|Ph.D Student||Akopian Nikolay|
|Subject||Correlated and Entangled Pairs of Single|
Photons from Semiconductor Quantum Dots
|Department||Department of Physics||Supervisors||Professor David Gershoni|
|Professor Emeritus Eitan Ehrenfreund|
|Full Thesis text|
Entangled photons are attractive carriers of quantum information. Once produced, they can be easily manipulated and travel long distances unaffected. Most experiments in quantum information have used spontaneous parametric down-conversion, which produces a random number of entangled photon pairs. However quantum information technology requires non-random, or “event ready”, entangled photons.
Semiconductor quantum dots are perfect candidates for sources of such “event ready” entangled photons. They are reliable sources of single photons on demand and they are compatible with modern quantum information technology.
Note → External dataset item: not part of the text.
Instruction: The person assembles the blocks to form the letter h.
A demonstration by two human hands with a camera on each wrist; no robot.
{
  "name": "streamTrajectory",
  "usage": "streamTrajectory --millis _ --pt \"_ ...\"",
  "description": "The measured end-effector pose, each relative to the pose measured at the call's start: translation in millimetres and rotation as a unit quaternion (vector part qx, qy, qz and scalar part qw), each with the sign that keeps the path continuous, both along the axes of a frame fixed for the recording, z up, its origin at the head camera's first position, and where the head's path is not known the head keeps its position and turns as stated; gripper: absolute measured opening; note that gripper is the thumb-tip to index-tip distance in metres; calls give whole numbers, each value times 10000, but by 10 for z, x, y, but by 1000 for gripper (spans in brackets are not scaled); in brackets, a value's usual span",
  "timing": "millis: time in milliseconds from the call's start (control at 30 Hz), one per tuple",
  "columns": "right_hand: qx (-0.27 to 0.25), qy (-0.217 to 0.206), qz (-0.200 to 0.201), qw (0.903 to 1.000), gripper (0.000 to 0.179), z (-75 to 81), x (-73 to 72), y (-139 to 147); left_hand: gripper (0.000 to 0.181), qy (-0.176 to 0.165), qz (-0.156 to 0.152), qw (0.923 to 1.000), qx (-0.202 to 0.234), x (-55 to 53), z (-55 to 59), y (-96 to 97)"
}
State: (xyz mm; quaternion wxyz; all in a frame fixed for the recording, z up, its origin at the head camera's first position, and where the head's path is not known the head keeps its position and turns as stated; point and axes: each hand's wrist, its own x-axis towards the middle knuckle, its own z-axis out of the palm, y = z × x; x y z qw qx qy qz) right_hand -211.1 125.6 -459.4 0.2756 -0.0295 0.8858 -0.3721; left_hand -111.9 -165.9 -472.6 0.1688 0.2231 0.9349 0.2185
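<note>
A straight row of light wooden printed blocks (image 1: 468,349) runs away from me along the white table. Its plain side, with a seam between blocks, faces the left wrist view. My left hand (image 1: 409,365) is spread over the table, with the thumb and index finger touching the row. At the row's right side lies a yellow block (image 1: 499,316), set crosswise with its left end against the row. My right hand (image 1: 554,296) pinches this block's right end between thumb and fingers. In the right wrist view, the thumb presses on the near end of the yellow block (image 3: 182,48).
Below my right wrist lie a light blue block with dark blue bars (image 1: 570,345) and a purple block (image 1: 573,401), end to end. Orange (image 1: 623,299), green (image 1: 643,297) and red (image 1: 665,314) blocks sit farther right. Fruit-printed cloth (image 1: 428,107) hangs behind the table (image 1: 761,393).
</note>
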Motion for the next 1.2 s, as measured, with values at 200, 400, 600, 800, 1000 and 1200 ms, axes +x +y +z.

This work focuses on demonstrating generation of polarization-entangled photons from a single semiconductor quantum dot. A neutral quantum dot can contain two electron-hole pairs in its ground state. Their sequential radiative recombination will produce a pair of photons. Here we demonstrate for the first time that the polarization state of such pairs of photons becomes entangled when spectral filtering is applied. The measured density matrix of the photon pair satisfies the Peres criterion for entanglement and violates Bell's inequality. We show that the spectral filtering erases the “which path” information contained in the photons color and that the remnant information in the quantum dot degrees of freedom is negligible. Moreover, by applying additional temporal window, quantum dot becomes a physical source of entangled light.